When cellphone cases make their way to court, like in R. v Rajani, 2021 BCCA 292 (CanLII), it is first at the provincial court level. There, the focus is often on whether the driver’s actions fit the prohibition on “using” an electronic device while driving, except in emergencies. In British Columbia, the legislation defines “use” to include, among other things, “holding the device in a position in which it may be used.”

What happened?

Zahir Rajani’s case tested the limits of what it means to “use” a cellphone while driving. On March 15, 2019, he was operating his vehicle with his phone plugged in and either resting on his right lap or wedged between his right thigh and the seat, with the screen facing up. There was no evidence that the screen was lit. A police officer noticed him looking down at the phone and issued him a ticket for $300 under section 214.1 of the Motor Vehicle Act. The issue was whether Mr. Rajani was “using” the phone as the Act prohibited. More specifically, the question was whether he was “holding” it even though his hands were not touching it.

At provincial court, the judge upheld the ticket, saying the phone’s precise location made no difference. The judge ruled that whether the phone was resting on Rajani’s lap or wedged between his leg and the seat, it was a potential distraction and was in use because it was being charged.

Mr. Rajani appealed this decision to the BC Supreme Court, which upheld the conviction despite the lower court’s mistake in grounding the conviction in a “potential distraction.” The Supreme Court justice determined that the phone was being supported in a way that permitted its use, and that it was being “held” within the meaning of the Act. The judge rejected Mr. Rajani’s argument that “holding” is something that must be done with the hands. Such an argument, she reasoned, was out of sync with the law. If holding meant something that was done only with the hands, then drivers could operate their vehicles with their devices in, between, tucked under or supported by other body parts.

Undeterred, Mr. Rajani appealed again, this time to the Court of Appeal for British Columbia. There, the Court set out the widely accepted framework for how it would interpret the legislation: the words would be interpreted “in their entire context and in their grammatical and ordinary sense harmoniously with the scheme of the Act, the object of the Act, and the intention of Parliament.”

Applying this principle to the prohibition on “holding” an electronic device, the Court first noted that “electronic device” is broadly defined to include not only those that are handheld but also global positioning systems and televisions. The implication here is that the Legislature intended that the use of larger or fixed objects would still be prohibited even if they were not held in the driver’s hands at the time.

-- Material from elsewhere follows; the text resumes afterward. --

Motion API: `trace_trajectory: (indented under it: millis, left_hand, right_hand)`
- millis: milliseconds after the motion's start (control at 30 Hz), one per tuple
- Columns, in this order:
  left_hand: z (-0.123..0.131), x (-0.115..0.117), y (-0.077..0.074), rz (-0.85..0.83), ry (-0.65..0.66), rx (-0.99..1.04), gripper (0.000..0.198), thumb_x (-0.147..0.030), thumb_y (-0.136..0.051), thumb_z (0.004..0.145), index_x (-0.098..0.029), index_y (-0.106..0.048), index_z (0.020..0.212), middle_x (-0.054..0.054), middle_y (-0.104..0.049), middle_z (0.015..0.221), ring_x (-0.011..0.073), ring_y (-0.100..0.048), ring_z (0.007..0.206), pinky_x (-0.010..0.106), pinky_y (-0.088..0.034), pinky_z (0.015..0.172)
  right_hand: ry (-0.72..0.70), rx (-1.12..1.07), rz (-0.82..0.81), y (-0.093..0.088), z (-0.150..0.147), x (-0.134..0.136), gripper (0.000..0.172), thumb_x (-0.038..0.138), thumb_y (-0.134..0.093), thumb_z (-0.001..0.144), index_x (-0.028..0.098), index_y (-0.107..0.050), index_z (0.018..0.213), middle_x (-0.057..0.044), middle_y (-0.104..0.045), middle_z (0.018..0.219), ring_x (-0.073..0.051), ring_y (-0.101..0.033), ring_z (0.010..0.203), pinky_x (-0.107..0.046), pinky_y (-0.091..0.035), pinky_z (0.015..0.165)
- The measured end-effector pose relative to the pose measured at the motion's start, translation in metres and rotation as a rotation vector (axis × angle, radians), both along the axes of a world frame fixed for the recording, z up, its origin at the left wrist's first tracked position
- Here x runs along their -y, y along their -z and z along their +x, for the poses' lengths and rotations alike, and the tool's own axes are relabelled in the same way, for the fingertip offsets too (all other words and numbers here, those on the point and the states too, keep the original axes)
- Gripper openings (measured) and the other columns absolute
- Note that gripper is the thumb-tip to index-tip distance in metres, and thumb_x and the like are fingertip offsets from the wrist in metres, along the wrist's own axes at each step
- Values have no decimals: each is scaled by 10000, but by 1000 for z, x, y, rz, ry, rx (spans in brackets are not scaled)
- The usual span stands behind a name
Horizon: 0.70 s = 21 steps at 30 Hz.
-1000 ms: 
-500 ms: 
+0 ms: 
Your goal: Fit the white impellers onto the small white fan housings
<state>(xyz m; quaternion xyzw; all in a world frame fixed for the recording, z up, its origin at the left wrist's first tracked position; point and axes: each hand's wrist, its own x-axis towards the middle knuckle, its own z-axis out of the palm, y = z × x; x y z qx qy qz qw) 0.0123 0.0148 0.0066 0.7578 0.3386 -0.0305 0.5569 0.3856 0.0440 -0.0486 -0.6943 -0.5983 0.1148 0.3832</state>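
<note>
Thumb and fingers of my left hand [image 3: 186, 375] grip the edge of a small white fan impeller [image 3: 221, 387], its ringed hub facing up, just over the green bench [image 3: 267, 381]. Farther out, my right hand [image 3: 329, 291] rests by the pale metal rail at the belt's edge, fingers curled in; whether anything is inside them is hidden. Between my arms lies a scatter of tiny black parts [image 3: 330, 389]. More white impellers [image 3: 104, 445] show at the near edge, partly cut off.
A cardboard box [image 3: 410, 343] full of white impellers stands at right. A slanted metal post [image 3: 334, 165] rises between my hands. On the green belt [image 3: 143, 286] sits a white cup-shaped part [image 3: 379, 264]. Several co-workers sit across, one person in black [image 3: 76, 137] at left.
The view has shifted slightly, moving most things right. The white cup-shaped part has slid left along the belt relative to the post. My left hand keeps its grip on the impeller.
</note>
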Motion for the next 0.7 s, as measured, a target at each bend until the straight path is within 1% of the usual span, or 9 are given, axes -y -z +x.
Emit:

Second, the Court held that the summary conviction appeal court was right to close off the loophole that would allow drivers to escape liability just because their hands were not involved. The law aims to prevent death and injuries caused by distracted driving. Mr. Rajani’s interpretation was too narrow and did not accord with this legislative purpose.

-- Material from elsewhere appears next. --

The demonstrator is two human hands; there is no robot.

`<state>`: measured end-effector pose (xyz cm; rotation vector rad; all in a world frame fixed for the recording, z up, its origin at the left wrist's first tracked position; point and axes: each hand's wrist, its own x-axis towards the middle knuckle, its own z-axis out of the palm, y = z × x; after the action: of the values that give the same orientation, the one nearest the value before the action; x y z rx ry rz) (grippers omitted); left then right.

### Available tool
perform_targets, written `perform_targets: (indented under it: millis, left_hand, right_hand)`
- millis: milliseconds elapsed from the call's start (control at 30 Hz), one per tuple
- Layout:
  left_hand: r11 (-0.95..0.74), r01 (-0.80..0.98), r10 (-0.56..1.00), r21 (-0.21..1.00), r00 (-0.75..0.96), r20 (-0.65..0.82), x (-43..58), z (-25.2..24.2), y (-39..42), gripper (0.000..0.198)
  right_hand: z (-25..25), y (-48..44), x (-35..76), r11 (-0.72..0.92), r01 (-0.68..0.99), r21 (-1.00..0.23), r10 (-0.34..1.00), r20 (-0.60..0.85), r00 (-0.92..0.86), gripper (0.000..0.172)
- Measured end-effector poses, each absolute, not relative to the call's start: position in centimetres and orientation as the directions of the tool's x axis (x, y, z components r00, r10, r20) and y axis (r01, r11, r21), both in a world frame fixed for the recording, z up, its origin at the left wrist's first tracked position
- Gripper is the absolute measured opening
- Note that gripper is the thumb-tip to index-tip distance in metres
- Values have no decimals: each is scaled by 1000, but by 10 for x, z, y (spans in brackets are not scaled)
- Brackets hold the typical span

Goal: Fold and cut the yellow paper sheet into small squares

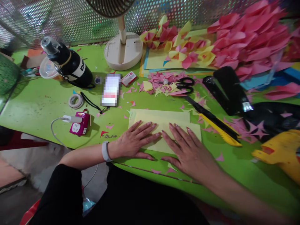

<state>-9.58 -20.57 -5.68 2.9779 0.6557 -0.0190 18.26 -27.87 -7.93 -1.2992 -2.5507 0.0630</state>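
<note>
A folded sheet of pale yellow paper (164, 117) lies on the green table (112, 125) close to its front edge. Flat on the left part of the paper rests my left hand (136, 140), fingers stretched out and a grey band at the wrist. My right hand (185, 145) presses on the right part, its fingers spread. Both hands hold nothing, and their fingertips nearly meet at the paper's middle. To the right of the paper lies a yellow and black utility knife (213, 122). Black-handled scissors (186, 86) sit among pink and yellow scraps beyond it.
Pink paper petals (253, 34) are heaped at the back right, beside folded yellow and pink flowers (180, 47). A fan (123, 51), a black bottle (72, 64), a phone (111, 90), tape (76, 101) and a purple socket adapter (81, 123) stand leftward. A yellow glue gun (281, 150) and black stapler (228, 90) lie right.
</note>
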Motion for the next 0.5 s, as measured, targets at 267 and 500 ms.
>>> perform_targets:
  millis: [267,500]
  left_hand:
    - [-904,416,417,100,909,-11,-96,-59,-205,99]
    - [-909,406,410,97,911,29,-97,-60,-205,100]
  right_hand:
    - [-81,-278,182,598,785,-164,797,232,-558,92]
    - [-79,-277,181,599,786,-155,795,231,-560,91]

Third, the Court provided several dictionary definitions of “hold”, all of which included an aspect of supporting an object or keeping it in a particular place or position. For these reasons, the Court of Appeal upheld the conviction. As for the provincial court judge’s initial error in convicting based on the phone being a possible distraction, the Court found that the case against the accused was overwhelming. While the error was serious, it did not result in a miscarriage of justice or a substantial wrong against Mr. Rajani. For these reasons, his appeal was dismissed.

Takeaways for employers

Given the expansive interpretation that courts give to the meaning of “use,” the deck is stacked against drivers who are caught using a cellphone while driving. In operations where workers are mobile and rely on electronic devices to stay connected to the workplace, systems should be implemented to ensure that employees are aware of the law and have safe alternatives to using their phones while driving. Employers can also consider implementing an electronic device usage policy which could, depending on the facts, support a disciplinary measure if an employee chooses not to follow the rules.